# Exercise directions:
After counting the lines below that hold the word "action", reply with the count and nothing else.

# Available data:
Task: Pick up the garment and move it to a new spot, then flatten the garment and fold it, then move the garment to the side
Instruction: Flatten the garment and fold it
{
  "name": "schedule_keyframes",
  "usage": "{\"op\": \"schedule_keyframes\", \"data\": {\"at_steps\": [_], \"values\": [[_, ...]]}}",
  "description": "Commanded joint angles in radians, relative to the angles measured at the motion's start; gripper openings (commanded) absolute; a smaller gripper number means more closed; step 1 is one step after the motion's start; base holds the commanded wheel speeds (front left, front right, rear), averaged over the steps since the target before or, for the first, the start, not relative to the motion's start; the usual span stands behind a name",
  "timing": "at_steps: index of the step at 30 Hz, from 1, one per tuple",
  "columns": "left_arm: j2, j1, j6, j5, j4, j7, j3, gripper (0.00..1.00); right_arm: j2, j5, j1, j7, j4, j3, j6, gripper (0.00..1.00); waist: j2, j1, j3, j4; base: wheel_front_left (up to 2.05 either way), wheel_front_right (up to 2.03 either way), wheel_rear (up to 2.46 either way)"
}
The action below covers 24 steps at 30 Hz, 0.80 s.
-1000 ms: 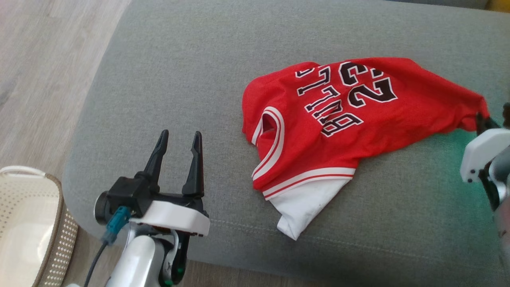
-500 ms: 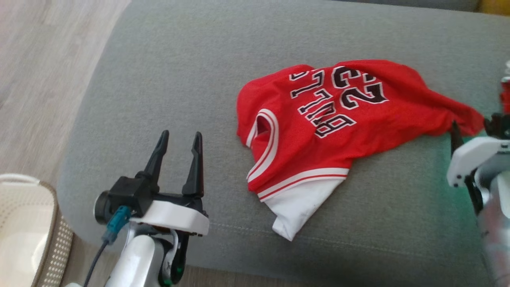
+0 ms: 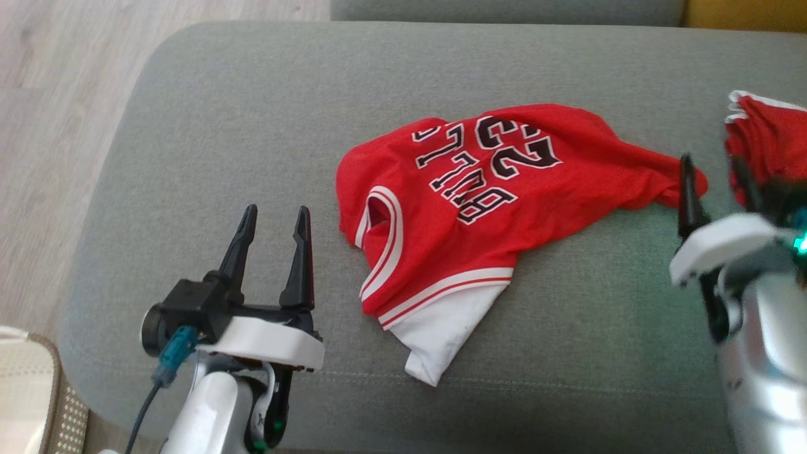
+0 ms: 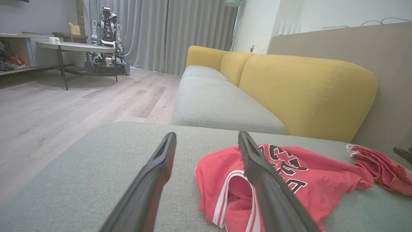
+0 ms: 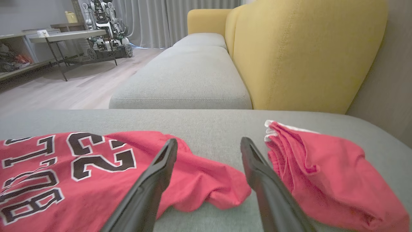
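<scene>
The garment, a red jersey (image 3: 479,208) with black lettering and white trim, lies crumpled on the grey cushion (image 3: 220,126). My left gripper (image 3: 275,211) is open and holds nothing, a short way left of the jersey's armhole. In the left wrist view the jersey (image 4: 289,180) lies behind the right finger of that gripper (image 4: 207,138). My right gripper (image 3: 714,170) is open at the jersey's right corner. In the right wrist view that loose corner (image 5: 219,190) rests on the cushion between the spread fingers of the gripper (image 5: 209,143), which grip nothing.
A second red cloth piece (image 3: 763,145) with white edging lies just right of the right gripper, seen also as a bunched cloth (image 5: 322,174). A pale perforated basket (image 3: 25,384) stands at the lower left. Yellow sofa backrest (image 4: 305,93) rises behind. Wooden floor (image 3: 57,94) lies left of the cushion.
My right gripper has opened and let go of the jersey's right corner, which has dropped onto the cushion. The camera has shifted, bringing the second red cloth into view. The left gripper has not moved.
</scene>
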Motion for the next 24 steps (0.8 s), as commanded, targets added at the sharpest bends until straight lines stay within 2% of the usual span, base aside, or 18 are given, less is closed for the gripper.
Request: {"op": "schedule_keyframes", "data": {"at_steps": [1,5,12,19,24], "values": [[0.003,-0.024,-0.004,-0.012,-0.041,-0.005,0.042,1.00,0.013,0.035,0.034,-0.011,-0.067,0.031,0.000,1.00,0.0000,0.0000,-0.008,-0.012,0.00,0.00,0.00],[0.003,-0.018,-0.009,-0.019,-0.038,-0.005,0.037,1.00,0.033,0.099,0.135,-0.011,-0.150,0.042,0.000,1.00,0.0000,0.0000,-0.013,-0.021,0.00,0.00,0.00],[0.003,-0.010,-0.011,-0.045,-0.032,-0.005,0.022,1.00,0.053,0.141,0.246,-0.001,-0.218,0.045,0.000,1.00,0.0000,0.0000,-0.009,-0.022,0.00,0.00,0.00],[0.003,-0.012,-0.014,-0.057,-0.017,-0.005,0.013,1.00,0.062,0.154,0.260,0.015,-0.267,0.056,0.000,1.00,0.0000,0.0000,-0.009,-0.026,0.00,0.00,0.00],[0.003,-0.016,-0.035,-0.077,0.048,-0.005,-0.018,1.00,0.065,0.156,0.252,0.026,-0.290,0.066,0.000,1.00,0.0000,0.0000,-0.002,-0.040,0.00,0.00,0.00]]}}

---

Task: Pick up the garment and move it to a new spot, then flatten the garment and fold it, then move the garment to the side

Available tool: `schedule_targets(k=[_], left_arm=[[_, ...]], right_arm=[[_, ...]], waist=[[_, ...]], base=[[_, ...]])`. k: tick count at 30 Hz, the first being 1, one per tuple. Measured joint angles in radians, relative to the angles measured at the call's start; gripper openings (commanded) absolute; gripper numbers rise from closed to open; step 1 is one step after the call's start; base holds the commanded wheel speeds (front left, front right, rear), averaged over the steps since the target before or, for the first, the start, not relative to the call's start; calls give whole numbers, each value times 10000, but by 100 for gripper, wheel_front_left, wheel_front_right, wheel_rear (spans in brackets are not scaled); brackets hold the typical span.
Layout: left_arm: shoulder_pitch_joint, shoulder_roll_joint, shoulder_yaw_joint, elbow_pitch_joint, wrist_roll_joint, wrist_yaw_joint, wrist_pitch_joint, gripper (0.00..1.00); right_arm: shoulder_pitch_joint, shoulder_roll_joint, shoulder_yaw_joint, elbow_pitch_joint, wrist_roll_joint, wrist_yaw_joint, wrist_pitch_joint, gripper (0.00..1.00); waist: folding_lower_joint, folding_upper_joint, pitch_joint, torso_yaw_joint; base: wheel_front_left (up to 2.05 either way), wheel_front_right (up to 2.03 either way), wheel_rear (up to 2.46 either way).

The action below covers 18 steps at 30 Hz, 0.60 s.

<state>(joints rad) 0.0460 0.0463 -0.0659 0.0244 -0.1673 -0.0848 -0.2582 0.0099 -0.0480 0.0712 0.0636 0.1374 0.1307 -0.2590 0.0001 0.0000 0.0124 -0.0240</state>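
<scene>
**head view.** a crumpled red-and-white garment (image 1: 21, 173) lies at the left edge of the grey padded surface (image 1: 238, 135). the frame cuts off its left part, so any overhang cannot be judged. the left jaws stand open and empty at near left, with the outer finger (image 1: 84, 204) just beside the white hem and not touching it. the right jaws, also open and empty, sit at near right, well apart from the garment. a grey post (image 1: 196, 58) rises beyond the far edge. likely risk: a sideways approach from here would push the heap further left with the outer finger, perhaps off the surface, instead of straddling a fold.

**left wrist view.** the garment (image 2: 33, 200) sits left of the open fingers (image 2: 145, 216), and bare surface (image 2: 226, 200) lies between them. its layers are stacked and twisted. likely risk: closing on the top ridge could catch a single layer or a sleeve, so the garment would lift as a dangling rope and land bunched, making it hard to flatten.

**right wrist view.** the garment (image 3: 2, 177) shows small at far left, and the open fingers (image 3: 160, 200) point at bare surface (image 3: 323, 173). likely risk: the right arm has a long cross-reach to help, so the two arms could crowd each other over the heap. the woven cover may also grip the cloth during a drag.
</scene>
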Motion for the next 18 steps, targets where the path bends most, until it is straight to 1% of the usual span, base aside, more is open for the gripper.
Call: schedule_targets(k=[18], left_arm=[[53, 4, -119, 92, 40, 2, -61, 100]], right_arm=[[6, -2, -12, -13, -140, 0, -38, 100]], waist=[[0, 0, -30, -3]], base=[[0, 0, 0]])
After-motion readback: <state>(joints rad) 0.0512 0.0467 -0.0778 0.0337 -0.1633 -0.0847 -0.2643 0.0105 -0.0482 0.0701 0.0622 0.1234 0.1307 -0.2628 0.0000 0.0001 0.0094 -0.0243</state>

# Result of this task:
2